Note: Adjust memory reservations according to your node size or your cluster won't come up - I spent way too long on this as I was testing on machines that were too small... :rage4:

clusterSpec - snippet:

...
  # fileAssets only works with kops >=1.8.0
  fileAssets:
  - name: podruntime-slice
    # if no roles specified, defaults to all roles
    path: /usr/lib/systemd/system/podruntime.slice
    content: |
      [Unit]
      Description=Limited resources slice for Kubernetes services
      Documentation=man:systemd.special(7)
      DefaultDependencies=no
      Before=slices.target
      Requires=-.slice
      After=-.slice
  masterKubelet:
    kubeletCgroups: "/podruntime.slice"
    runtimeCgroups: "/podruntime.slice"
  kubelet:
    kubeletCgroups: "/podruntime.slice"
    runtimeCgroups: "/podruntime.slice"
    # Comma-delimited list of hard eviction expressions.  For example, 'memory.available<300Mi'
    # Eviction signals: https://kubernetes.io/docs/tasks/administer-cluster/out-of-resource/#eviction-signals
    evictionHard: memory.available<750Mi,nodefs.available<10%,nodefs.inodesFree<5%,imagefs.available<10%,imagefs.inodesFree<5%
    # Resource reservation for kubernetes system daemons like the kubelet, container runtime, node problem detector, etc. (map[string]string)
    # https://kubernetes.io/docs/tasks/administer-cluster/reserve-compute-resources/#kube-reserved
    kubeReserved:
      cpu: 750m
      memory: 1.3Gi
    # Absolute name of the top level cgroup that is used to manage kubernetes components for which compute resources were reserved
    kubeReservedCgroup: "/podruntime.slice"
    # not enforcing system-reserved due to issue with /system.slice
    enforceNodeAllocatable: "pods,kube-reserved"
...

Note: This snippet is not setting system-reserved because:

  1. it is advised to only do this when you really know what you're doing (have monitored resource usage long enough)
  2. I was getting error on kope.io/k8s-1.7-debian-jessie-amd64-hvm-ebs-2017-12-02

Else, set system-reserved as follows

... <under kubelet key>
    # Capture resource reservation for OS system daemons like sshd, udev, etc. (map[string]string)
    systemReserved:
      cpu: 250m
      memory: 750Mi
    # Absolute name of the top level cgroup that is used to manage non-kubernetes components for which compute resources were reserved
    systemReservedCgroup: "/system.slice"
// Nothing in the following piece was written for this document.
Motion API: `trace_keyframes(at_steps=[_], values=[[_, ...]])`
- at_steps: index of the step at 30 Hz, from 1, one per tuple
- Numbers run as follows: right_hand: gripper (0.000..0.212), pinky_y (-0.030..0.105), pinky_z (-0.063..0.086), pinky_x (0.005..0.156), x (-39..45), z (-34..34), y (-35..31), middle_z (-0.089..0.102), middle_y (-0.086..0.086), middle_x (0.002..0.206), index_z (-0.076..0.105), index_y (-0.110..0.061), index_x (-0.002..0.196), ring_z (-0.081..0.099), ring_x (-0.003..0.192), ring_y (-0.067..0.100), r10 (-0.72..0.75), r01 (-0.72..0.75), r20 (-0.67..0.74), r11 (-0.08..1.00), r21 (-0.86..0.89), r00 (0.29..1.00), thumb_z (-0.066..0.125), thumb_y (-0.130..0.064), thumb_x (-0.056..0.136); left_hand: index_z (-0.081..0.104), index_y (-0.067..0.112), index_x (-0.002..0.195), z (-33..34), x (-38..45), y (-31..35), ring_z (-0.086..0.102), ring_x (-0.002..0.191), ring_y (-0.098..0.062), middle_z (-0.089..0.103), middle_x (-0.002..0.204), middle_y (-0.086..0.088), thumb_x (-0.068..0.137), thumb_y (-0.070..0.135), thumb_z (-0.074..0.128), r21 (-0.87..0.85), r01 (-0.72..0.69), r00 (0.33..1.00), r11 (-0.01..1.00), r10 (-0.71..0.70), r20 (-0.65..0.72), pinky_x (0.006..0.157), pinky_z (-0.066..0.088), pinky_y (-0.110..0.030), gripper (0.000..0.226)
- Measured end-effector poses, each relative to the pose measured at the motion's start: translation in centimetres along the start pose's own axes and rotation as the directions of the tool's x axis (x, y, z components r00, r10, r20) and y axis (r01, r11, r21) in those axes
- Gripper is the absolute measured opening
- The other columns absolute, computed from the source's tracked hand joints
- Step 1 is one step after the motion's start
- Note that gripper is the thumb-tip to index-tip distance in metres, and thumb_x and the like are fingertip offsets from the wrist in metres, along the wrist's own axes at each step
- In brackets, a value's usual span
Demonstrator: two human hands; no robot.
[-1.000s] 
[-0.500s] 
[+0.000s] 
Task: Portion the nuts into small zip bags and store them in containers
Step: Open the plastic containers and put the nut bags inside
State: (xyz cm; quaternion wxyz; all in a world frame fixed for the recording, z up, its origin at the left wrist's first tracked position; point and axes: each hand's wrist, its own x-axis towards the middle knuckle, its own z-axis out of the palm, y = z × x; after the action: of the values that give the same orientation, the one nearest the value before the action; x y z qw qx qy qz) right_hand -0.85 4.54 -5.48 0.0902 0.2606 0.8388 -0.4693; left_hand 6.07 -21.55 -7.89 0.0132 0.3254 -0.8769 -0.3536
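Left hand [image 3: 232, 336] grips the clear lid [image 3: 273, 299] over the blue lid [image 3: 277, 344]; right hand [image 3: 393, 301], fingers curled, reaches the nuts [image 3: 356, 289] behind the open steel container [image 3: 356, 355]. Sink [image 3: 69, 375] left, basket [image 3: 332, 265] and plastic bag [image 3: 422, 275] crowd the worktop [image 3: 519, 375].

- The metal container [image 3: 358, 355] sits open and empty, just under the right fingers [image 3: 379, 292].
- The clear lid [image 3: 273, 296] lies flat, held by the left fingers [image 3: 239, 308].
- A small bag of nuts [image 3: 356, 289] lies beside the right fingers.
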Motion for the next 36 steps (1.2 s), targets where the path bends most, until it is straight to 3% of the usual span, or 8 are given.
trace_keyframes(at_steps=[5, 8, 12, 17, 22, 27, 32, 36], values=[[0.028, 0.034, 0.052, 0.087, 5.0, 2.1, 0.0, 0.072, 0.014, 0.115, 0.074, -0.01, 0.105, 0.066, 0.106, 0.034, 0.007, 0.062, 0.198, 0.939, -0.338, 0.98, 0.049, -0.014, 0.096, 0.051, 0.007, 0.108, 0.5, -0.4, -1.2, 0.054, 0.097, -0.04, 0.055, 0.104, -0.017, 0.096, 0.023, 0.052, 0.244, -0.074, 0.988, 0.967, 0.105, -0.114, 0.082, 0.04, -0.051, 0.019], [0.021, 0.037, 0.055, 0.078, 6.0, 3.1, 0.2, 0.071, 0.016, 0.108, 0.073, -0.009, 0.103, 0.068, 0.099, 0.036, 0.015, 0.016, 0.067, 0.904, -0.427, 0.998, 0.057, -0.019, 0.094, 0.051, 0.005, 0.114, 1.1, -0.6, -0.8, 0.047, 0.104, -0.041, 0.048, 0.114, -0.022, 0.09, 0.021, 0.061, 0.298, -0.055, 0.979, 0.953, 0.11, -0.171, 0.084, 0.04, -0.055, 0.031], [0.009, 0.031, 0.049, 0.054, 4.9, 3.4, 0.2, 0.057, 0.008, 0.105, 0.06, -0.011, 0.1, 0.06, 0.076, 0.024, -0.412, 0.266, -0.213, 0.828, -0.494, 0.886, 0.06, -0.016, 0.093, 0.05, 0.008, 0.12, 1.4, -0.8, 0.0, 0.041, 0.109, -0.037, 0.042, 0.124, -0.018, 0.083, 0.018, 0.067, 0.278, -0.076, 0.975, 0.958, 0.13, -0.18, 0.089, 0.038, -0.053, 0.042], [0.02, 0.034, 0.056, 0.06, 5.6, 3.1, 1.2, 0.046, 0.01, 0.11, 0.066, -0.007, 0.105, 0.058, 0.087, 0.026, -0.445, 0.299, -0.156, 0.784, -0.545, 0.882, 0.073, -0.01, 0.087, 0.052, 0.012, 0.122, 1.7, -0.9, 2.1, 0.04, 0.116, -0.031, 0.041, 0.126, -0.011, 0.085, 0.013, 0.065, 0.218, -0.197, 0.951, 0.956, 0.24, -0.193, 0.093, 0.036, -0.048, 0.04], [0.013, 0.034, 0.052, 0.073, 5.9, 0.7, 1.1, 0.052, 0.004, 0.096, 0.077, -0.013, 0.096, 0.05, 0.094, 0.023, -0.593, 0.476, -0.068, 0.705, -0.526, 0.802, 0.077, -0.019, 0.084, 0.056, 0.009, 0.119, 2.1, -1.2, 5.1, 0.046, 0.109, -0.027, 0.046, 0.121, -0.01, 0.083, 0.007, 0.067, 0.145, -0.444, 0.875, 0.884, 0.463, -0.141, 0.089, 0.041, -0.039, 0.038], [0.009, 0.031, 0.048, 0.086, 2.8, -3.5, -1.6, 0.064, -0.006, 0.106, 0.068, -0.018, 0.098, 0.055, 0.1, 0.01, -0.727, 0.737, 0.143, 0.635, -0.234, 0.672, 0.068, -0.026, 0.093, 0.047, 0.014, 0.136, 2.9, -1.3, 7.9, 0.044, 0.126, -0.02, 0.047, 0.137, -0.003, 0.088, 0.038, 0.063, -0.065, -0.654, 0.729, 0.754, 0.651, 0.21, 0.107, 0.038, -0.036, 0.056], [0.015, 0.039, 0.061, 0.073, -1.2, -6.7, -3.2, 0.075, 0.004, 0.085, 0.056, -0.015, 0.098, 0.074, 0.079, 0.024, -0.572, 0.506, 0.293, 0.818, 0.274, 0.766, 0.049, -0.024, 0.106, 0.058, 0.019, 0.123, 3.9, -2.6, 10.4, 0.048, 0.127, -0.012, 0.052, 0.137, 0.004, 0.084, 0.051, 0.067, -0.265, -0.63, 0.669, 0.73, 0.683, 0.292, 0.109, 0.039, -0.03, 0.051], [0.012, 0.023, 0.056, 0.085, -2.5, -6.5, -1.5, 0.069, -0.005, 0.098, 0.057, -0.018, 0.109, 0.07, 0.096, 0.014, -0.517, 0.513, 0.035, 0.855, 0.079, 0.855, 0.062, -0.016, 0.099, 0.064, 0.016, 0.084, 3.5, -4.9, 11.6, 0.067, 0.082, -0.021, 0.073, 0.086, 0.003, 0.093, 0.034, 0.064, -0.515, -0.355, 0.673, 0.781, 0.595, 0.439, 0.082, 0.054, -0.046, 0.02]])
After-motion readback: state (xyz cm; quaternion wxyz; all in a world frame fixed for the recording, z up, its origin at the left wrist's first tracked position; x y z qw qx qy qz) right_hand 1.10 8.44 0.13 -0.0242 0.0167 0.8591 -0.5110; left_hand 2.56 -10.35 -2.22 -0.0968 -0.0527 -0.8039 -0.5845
    # and don't forget to change the above enforceNodeAllocatable into this:
    enforceNodeAllocatable: "pods,system-reserved,kube-reserved"


podruntime.slice works fine:

container_manager_linux.go:108] Configure resource-only container "/podruntime.slice" with memory limit: 0

results in

admin@ip-10-0-0-1:~$ sudo find /sys/fs/cgroup -name "podruntime.slice"
/sys/fs/cgroup/pids/podruntime.slice
/sys/fs/cgroup/perf_event/podruntime.slice
/sys/fs/cgroup/net_cls,net_prio/podruntime.slice
/sys/fs/cgroup/freezer/podruntime.slice
/sys/fs/cgroup/devices/podruntime.slice
/sys/fs/cgroup/memory/podruntime.slice
/sys/fs/cgroup/blkio/podruntime.slice
/sys/fs/cgroup/cpu,cpuacct/podruntime.slice
/sys/fs/cgroup/cpuset/podruntime.slice
/sys/fs/cgroup/systemd/podruntime.slice

and for system.slice:

[Failed to start ContainerManager Failed to enforce System Reserved Cgroup Limits on "/system.slice": "/system.slice" cgroup does not exist]
admin@ip-10-0-0-1:~$ sudo find /sys/fs/cgroup -name "system.slice"
/sys/fs/cgroup/systemd/system.slice

I tried overwriting etc/systemd/system.conf through assetFiles to change

#JoinControllers=cpu,cpuacct net_cls,net_prio

into

JoinControllers=cpu,cpuacct,cpuset,net_cls,net_prio,memory

but assume systemd has to be reloaded after that?

All 18 comments

@blakebarnett awesome find!

How do other operating systems handle this? Do we need different process for rhel? CoreOs?

/cc @gambol99

I know nada about CoreOS

We should put this in nodeup

As a workaround using the default debian images, would it be sufficient to use system.slice as system-reserved cgroup and use hooks to create a dedicated cgroup for kube-reserved?

i.e podruntime.slice

# /usr/lib/systemd/system/podruntime.slice
[Unit]
Description=Limited resources slice for Kubernetes services
Documentation=man:systemd.special(7)
DefaultDependencies=no
Before=slices.target
Requires=-.slice
After=-.slice

EDIT: Guess it would also be required to set Slice using drop-ins for kubelet.service and docker.service to podruntime.slice to match the recommended cgroup hierarchy?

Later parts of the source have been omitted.